Se você achava que engenharia civil era sinônimo de precisão, cálculos milimétricos e pontes que levam você de A até B sem sustos… então, bem-vindo à Índia, onde alguém olhou pra um mapa, traçou um L maiúsculo no meio da estrada e disse: ‘Perfeito, isso vai ficar ótimo!’
Senhoras e senhores, preparem-se para a ponte que virou labirinto, rampa de skate ou, com o perdão da referência inevitável, a nova fase do Pac-Man rodoviário. A ponte de US$ 2,3 milhões tem uma curva de 90 graus, mais adrenalina e menos noção!
Existe um ditado antigo (acabei de inventar agora) que diz: “quando dois órgãos públicos brigam, quem sofre é o cidadão”. Mas em Bhopal, Índia, o ditado foi atualizado para: “Toma uma curva em ângulo reto, bewaqoof!”
O projeto era lindo no papel: um viaduto de 648 metros, ligando Mahamai Ka Bagh ao novo Bhopal, aquele lugar maravilhoso que houve um vazamento de gás ocorrido na noite entre 2 e 3 de dezembro de 1984 na fábrica de pesticidas Union Carbide, matando mais de 3700 pessoas. Este projetinho de viaduto foi pensado para aliviar o trânsito de mais de 300 mil pessoas por dia (ou um bairro indiano).
Entretanto, como nada que envolve administração pública e lógica pode coexistir no mesmo espaço-tempo, o que foi entregue à população foi uma ponte com uma curva de 90 GRAUS. Sim. Noventa. Não é inclinação, não é desvio, não é adaptação estética. É “Vire aqui como se sua vida não dependesse da física”.
O resultado? Motoristas boquiabertos, redes sociais em chamas e sete engenheiros suspensos, incluindo dois chefes. Tudo porque, veja só, alguém achou que dirigir em linha reta era muito mainstream. Eu particularmente não vi nada demais. Basta dar uma de veloz e furioso e meter um drift ali (e cair para a morte certa. Ganesha o receba), ou vira mesmo. O QUE É BOM PRO Pac-Man, é bom pra você.
A justificativa oficial? “Pouco espaço e briga de egos entre o Departamento de Obras Públicas e as ferrovias.”
Traduzindo: um empacou, o outro empurrou, e no meio dessa queda de braço burocrática, surgiu o gênio que pensou: “E se fizermos uma curva digna de corrida de Fórmula 1 num viaduto urbano?”
E o outro respondeu: “Assina aí, bóra inaugurar!”
O projeto teve nada menos que três versões ao longo de sete anos, cada uma mais torta que a outra. Começou com uma curva de 45°, que já era arriscada, mas ainda estava no território da engenharia. Aí veio o Metrô, o trem, a confusão, e voilà: nasce a primeira ponte inspirada no circuito de Mônaco com orçamento público.
As críticas, como esperado, vieram fortes. O chefe de engenharia tentou se justificar dizendo que “não havia outra opção”, como se o asfalto tivesse vida própria e decidisse virar à direita porque deu a louca. Já a população, que esperava alívio no trânsito, ganhou um novo desafio diário no estilo “Jogo da Vida e da Morte”: sobreviver ao cotovelão da morte suspenso.
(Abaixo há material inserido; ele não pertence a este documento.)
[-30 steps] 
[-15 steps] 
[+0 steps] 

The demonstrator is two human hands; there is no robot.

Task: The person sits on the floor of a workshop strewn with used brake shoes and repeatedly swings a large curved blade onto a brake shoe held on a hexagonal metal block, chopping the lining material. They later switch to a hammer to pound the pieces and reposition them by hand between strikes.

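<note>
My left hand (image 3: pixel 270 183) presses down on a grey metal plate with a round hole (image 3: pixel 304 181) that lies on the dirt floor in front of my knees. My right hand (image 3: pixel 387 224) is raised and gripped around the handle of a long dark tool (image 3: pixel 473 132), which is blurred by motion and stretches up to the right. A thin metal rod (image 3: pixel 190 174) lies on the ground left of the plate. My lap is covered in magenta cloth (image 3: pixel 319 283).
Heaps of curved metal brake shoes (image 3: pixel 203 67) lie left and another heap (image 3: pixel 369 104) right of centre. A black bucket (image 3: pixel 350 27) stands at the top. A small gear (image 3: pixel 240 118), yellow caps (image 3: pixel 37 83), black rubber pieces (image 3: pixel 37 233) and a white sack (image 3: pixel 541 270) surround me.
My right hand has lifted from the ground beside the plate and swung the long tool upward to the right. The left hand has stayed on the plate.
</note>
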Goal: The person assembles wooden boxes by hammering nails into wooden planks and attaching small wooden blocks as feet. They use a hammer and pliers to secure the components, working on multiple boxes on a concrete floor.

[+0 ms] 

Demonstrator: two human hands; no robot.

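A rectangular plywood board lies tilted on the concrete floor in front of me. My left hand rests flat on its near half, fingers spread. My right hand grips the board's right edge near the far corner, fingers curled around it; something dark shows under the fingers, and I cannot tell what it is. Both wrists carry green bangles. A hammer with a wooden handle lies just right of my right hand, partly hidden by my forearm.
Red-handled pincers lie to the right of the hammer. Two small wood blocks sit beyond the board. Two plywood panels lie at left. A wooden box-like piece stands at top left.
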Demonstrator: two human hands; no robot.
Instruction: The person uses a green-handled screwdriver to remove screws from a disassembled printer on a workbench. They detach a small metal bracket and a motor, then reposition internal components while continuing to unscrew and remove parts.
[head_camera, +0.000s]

Ah, e claro: agora cogitam comprar mais terra para corrigir o erro. Porque nada combina mais com obras públicas do que fazer tudo errado, gastar milhões e depois gastar mais alguns para consertar o erro anterior com outro erro novo.
Moral da história? Nenhuma. Ninguém tem moral naquela merda! Mas se você achava que o problema era só buraco no asfalto, prepare-se: agora tem viaduto que faz curva em ângulo reto. WAKAWAKA WAKAWAKA WAKAWAKA WAKAWAKA
No próximo episódio: a ponte em formato de zigue-zague, patrocinada por uma comissão de trânsito que joga Tetris bêbada.

O cara que achou que isso ia dar certo provavelmente sobreviveu ao desastre de Bhopal com quase sequela nenhuma.